Che risultati avete raggiunto finora?
Abbiamo iniziato solo tre ani fa, ma le istituzioni e i gruppi della società civile internazionale stanno rispondendo molto bene. La settimana scorsa la Tgwu, un sindacato britannico con 80mila iscritti, ha approvato una risoluzione molto dura di boicottaggio. Così aveva fatto la Unison, il principale sindacato (1.3 milioni d'iscritti), il Cupe dell'Ontario (200mila membri), che sta preparando dei corsi per educare i suoi iscritti al boicottaggio, per non parlare del Cosatu sudafricano che si è mobilitato in massa.
Quando è messo nell'angolo, Israele reagisce con durezza.
Voi europei dimenticate che anche il Sudafrica, quando le campagne di boicottaggio si fecero efficaci, reagì intensificando l'oppressione dei suoi cittadini neri. Il mondo allora si chiese: forse vi stiamo facendo del male invece di aiutare la vostra lotta? La risposta in quel caso fu: no, e continueremo fin quando non avremo abbattuto il sistema di segregazione razziale. Il boicottaggio è la pratica più morale e politicamente efficace, perché non aliena la parte umana della popolazione, da entrambi i lati. In questo modo prepara ebrei e palestinesi alla coesistenza pacifica.
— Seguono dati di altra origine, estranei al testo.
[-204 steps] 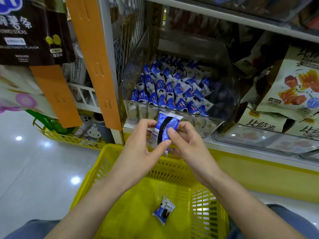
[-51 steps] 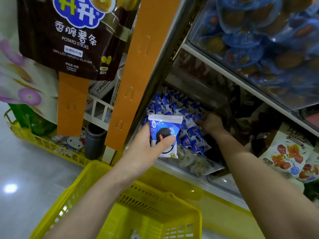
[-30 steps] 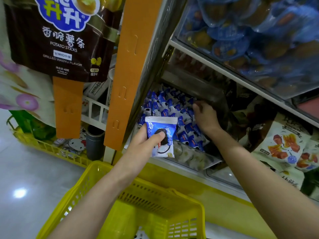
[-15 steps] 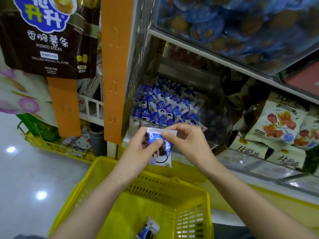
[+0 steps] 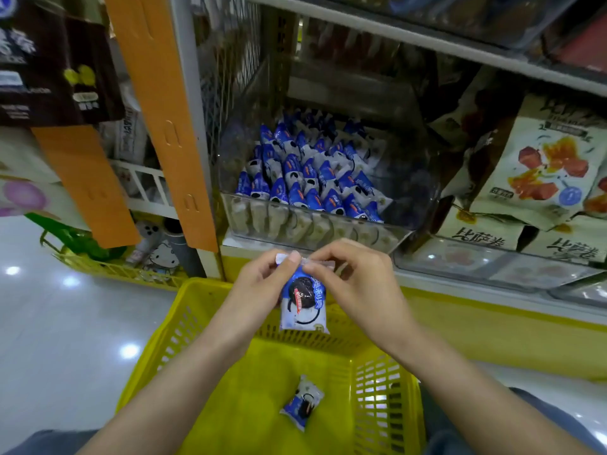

Parlate di boicottaggio, disinvestimento, sanzioni (bds). Quali sono le differenze?
Con disinvestimento s'intende il ritiro degli investimenti da istituzioni o aziende che sostengono l'occupazione. Tutte le aziende israeliane sono complici, perché discriminano già nel momento in cui, per assumere un lavoratore, danno la precedenza a quelli che hanno servito nell'esercito, escludendo in questo modo la minoranza palestinese in Israele (1.2milioni di persone) che non presta servizio militare. Le sanzioni rappresentano l'ultimo gradino e vengono applicate dagli stati e dalla Comunità internazionale.
Il boicottaggio individuale funziona?
Anche non acquistare frutta o fiori prodotti in Israele, conta, e molto. L'Ue rappresenta per i prodotti agricoli israeliani un mercato di miliardi di dollari e lo Stato ebraico ha con Bruxelles un trattato d'associazione che ne fa quasi uno stato membro. Le prime campagne di boicottaggio contro Pretoria iniziarono negli anni '50, ma prima di diventare un fenomeno diffuso bisognò aspettare 30 anni. Noi palestinesi stiamo facendo molto meglio.